## WHAT TO PRODUCE
The response should be the lines of the data, starting at the first and ending at the one that contains "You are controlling", copied without change.

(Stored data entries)
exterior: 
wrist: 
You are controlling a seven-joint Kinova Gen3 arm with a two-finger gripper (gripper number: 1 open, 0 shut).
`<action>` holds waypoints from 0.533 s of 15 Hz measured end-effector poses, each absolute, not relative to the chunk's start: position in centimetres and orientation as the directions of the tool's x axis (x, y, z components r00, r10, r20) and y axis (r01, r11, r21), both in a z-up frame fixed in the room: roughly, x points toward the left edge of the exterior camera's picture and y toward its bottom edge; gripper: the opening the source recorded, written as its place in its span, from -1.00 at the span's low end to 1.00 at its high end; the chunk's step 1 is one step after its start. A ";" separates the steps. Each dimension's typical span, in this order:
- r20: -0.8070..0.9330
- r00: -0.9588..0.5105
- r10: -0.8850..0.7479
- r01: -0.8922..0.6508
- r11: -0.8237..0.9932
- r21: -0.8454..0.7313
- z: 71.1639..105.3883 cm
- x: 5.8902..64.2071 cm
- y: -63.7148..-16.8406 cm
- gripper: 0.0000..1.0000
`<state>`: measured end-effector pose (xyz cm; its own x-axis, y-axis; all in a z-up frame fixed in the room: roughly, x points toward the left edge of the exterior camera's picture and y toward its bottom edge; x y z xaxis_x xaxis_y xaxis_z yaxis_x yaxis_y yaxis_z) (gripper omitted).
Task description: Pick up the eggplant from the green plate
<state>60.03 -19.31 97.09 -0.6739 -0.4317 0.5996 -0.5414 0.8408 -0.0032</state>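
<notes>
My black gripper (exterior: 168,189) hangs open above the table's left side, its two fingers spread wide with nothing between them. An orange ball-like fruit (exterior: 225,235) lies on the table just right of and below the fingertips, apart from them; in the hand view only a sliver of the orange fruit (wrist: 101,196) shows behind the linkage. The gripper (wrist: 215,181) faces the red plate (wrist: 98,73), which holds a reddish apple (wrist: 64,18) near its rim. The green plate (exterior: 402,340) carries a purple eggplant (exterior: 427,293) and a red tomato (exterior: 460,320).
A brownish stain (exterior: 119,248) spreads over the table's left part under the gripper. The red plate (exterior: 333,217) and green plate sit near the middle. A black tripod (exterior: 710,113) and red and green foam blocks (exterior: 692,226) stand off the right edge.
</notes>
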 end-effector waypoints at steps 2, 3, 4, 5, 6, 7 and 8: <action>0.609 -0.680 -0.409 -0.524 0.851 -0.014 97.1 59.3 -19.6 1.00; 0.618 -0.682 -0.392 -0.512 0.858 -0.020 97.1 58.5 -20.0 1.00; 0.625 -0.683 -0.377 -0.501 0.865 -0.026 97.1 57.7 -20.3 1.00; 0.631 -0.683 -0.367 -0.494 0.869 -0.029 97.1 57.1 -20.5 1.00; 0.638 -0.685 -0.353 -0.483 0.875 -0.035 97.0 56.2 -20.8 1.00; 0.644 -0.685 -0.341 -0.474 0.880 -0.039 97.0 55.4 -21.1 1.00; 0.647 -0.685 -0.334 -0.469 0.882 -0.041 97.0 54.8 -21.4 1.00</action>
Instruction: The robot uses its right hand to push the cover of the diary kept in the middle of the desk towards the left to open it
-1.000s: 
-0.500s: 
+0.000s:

## RESULT OF THE TASK
exterior: 
wrist: 
You are controlling a seven-joint Kinova Gen3 arm with a two-finger gripper (gripper number: 1 open, 0 shut).

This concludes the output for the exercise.